SkyNet & SnapFitSoul
SnapFitSoul SnapFitSoul
Hey SkyNet, I was just mapping out the inefficiencies in your last code run—care to review it for optimization?
SkyNet SkyNet
Sure, send me the code and the performance data, and I'll pinpoint where we can tighten it up.
SnapFitSoul SnapFitSoul
Here’s the snippet that ran for 2.3 seconds on a single CPU core, memory peak at 54 MB, 0.1 % garbage collection pause: ```python import time, random def compute(n): total = 0 for i in range(n): total += sum(random.random() for _ in range(100)) return total start = time.time() result = compute(1_000_000) print("Result:", result) print("Elapsed:", time.time() - start) ``` Performance data snapshot: - CPU usage: 73 % - RAM: 54 MB peak - GC pause: 0.1 % - Wall‑clock: 2.3 s Let me know where you think we can prune loops or cache results.
SkyNet SkyNet
Looks solid for a quick demo, but you’re spinning up a new generator 100 million times. Pull the random function out into a local variable, use a single list of 100 pre‑generated numbers, and sum that list each loop. That cuts overhead by about 20‑30 %. Also consider using numpy’s random array and a vectorised sum—then you can drop the Python loop entirely. The GC pause is negligible, so memory won’t be the bottleneck. Give those tweaks a shot and see if you can get below two seconds.
SnapFitSoul SnapFitSoul
Nice point about the generator overhead.
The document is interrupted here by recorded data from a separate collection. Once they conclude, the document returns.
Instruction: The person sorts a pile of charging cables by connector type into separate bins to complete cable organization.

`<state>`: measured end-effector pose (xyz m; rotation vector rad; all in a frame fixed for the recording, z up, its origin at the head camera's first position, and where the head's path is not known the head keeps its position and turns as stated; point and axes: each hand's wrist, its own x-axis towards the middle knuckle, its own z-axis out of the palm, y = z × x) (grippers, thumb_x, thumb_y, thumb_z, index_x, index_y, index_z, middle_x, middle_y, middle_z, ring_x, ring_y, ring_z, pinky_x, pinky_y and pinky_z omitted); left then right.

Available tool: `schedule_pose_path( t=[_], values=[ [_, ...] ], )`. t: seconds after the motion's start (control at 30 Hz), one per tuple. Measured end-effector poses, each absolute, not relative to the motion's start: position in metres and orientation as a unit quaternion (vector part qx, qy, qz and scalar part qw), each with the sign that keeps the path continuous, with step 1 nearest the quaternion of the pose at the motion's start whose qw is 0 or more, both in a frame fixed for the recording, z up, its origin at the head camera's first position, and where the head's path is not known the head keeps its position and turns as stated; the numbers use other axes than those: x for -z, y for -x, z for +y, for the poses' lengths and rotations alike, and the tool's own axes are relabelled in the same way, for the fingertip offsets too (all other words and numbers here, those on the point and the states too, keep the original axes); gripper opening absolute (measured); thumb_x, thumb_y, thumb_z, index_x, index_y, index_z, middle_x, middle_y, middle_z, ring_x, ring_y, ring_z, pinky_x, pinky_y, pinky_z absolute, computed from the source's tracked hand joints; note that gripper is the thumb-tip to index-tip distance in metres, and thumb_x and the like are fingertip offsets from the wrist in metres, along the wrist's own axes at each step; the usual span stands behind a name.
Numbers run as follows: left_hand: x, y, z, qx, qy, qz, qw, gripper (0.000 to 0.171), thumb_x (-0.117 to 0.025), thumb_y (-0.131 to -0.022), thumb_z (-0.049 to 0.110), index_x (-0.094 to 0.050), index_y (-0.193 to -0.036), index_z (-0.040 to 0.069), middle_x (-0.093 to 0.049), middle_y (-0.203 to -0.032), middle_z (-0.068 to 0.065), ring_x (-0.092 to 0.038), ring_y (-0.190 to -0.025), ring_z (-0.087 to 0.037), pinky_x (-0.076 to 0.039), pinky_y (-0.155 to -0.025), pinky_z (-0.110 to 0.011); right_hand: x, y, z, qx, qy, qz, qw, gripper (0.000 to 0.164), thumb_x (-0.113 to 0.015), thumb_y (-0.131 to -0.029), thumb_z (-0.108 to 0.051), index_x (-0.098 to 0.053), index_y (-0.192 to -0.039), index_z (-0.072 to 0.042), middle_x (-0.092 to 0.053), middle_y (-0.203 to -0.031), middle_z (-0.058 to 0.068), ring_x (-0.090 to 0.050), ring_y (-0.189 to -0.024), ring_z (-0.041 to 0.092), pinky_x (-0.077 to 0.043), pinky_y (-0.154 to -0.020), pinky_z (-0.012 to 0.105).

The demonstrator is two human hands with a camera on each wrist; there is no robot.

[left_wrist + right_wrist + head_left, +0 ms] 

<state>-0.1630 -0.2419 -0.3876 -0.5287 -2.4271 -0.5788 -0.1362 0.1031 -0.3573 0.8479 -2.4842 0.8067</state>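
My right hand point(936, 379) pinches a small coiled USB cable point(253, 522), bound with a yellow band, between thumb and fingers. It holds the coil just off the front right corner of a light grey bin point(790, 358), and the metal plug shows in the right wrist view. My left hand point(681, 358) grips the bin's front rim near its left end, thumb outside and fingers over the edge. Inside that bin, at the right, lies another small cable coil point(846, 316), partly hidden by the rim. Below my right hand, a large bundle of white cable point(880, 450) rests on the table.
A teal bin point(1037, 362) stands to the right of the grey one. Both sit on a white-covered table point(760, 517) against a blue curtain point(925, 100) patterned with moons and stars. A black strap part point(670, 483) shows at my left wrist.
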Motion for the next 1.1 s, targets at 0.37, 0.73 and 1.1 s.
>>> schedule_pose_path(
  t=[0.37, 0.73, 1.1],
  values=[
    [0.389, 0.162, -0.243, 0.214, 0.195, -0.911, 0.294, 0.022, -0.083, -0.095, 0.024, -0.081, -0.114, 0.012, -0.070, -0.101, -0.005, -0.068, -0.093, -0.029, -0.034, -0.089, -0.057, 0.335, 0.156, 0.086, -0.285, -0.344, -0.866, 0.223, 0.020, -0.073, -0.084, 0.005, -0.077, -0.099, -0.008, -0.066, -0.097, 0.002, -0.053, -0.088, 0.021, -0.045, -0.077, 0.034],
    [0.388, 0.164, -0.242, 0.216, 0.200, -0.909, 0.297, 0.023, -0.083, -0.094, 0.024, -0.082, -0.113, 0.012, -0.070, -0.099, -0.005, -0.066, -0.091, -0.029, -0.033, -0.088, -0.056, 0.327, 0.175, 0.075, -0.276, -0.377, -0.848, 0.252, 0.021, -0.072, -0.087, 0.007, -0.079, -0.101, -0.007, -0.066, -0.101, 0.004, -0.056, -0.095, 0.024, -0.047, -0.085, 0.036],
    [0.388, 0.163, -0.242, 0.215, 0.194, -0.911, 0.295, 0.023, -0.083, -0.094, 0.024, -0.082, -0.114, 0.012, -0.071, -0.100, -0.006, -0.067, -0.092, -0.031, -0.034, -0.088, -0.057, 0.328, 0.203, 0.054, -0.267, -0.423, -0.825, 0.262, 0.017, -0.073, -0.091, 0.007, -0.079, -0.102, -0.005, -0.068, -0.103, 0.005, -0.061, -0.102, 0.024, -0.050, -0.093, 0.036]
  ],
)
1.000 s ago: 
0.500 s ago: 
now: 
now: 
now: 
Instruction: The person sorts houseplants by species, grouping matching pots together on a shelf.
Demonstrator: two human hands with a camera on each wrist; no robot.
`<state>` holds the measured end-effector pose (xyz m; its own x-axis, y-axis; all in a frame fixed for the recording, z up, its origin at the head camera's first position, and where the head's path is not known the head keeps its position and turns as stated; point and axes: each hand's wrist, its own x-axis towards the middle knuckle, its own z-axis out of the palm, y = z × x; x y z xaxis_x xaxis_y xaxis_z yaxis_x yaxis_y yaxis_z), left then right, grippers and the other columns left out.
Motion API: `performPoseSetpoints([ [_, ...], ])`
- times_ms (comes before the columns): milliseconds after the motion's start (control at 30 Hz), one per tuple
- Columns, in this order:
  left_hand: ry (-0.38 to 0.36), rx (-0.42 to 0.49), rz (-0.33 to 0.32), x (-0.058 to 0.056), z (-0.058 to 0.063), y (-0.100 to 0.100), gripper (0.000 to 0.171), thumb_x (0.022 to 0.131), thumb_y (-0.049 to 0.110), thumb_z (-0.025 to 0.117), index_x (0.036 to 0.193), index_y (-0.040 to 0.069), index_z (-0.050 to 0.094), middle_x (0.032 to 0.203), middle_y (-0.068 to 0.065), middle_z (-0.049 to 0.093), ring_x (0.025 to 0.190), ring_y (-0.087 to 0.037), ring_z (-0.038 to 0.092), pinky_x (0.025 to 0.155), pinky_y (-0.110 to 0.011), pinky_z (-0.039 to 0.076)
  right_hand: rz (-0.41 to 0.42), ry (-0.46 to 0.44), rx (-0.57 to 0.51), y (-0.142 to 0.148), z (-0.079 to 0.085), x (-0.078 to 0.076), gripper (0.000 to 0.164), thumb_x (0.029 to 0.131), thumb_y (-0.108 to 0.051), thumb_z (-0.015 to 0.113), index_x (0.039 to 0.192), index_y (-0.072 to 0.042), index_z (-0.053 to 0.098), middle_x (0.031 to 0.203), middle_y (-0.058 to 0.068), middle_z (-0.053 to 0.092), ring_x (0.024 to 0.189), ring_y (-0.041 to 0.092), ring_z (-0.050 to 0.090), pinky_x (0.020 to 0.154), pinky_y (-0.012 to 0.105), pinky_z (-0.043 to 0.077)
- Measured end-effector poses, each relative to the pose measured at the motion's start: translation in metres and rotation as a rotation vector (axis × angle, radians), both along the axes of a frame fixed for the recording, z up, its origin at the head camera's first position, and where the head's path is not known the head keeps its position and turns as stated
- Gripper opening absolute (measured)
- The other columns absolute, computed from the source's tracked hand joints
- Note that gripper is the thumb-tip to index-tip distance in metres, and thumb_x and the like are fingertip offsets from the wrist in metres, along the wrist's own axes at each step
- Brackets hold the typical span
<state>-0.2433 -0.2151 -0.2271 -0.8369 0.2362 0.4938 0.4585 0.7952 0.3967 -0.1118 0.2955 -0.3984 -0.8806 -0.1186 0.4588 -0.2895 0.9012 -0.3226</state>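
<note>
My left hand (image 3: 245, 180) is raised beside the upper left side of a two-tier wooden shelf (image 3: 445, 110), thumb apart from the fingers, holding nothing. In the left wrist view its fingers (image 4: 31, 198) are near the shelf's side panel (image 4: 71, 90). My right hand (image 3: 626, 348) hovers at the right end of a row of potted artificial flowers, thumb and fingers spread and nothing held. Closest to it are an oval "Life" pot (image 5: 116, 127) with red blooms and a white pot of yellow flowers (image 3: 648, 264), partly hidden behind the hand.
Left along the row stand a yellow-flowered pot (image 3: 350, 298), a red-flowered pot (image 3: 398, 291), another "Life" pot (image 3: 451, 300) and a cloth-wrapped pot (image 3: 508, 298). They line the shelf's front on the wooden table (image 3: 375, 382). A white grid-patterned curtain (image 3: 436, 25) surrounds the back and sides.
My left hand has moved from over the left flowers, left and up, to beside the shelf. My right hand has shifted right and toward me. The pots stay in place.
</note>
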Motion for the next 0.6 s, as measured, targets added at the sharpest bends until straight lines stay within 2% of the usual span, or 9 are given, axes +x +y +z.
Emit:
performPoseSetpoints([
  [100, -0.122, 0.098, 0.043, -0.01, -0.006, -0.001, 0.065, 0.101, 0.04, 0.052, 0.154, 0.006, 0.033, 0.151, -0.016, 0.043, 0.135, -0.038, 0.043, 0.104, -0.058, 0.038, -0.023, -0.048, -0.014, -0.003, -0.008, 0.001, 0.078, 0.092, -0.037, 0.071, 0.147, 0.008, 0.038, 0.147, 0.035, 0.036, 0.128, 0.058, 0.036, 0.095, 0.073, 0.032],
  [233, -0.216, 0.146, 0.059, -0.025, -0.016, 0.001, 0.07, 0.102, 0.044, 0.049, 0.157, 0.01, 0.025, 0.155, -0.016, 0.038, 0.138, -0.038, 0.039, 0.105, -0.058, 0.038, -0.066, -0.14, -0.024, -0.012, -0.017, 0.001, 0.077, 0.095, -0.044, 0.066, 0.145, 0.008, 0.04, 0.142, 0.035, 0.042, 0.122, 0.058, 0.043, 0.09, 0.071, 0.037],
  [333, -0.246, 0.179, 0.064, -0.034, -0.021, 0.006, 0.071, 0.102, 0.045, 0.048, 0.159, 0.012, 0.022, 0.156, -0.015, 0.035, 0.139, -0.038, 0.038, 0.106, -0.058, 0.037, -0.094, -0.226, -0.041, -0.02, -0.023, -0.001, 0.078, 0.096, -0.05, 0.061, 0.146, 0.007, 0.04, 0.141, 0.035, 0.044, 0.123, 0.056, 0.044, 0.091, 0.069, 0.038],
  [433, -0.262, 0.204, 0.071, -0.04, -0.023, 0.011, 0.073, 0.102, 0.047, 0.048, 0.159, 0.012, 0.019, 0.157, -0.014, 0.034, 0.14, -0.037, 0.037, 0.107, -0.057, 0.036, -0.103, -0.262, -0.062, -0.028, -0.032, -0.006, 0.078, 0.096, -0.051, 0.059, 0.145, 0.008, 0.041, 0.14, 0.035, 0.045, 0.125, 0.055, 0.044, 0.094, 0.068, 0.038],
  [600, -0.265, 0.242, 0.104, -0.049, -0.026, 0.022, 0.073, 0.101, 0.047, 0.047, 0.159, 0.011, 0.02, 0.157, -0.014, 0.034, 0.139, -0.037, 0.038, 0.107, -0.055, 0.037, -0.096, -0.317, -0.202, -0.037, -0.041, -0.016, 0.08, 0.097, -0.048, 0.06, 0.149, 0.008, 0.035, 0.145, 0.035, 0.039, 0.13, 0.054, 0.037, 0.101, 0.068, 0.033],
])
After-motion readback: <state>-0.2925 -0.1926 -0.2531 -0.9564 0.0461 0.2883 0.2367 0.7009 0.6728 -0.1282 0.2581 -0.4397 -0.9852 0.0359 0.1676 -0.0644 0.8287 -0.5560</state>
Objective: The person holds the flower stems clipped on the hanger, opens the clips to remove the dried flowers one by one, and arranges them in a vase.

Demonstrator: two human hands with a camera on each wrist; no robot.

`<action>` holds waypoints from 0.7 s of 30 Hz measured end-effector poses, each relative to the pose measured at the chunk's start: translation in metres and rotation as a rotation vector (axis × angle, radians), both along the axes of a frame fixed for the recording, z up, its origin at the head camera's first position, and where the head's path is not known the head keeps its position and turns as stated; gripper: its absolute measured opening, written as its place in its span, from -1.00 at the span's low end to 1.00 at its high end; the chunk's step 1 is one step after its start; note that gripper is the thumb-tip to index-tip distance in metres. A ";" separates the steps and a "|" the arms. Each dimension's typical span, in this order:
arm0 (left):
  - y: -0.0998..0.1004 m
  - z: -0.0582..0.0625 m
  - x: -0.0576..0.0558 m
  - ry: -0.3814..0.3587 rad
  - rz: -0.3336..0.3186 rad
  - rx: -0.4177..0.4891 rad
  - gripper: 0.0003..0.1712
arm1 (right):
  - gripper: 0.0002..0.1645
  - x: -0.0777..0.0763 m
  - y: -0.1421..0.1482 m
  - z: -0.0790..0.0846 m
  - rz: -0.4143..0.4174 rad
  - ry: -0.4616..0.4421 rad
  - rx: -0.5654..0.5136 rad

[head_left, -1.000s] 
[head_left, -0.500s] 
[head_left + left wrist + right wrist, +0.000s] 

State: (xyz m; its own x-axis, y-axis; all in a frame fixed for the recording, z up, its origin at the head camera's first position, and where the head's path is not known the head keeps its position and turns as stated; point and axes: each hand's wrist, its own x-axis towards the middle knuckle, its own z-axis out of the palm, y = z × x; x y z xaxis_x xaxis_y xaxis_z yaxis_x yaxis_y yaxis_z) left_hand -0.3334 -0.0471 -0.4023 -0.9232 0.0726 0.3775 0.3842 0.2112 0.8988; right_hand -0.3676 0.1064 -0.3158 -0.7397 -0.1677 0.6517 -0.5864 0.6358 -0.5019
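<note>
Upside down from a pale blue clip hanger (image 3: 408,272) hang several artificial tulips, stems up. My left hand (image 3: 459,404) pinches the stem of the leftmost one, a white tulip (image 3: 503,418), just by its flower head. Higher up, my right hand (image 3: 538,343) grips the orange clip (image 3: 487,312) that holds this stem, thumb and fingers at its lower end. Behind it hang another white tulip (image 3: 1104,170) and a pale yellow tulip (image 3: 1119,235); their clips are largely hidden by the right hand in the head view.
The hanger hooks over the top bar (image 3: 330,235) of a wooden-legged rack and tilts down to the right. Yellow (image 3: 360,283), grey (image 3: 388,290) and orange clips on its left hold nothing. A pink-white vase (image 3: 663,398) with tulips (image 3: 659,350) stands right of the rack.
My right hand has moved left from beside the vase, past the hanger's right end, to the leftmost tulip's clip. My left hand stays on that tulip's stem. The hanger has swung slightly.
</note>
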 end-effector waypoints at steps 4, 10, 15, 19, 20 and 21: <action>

I’ll rewrite it like this: ```python import time, random, numpy as np def compute(n): # pre‑generate 100 random numbers once base = [random.random() for _ in range(100)] total = 0 for _ in range(n): total += sum(base) return total start = time.time() result = compute(1_000_000) print("Result:", result) print("Elapsed:", time.time() - start) ``` And the numpy version: ```python def compute_np(n): base = np.random.rand(100) total = np.sum(np.tile(base, n)) return total ``` That should shave a few hundred milliseconds off the run‑time. I’ll run the benchmarks and ping you with the new timings.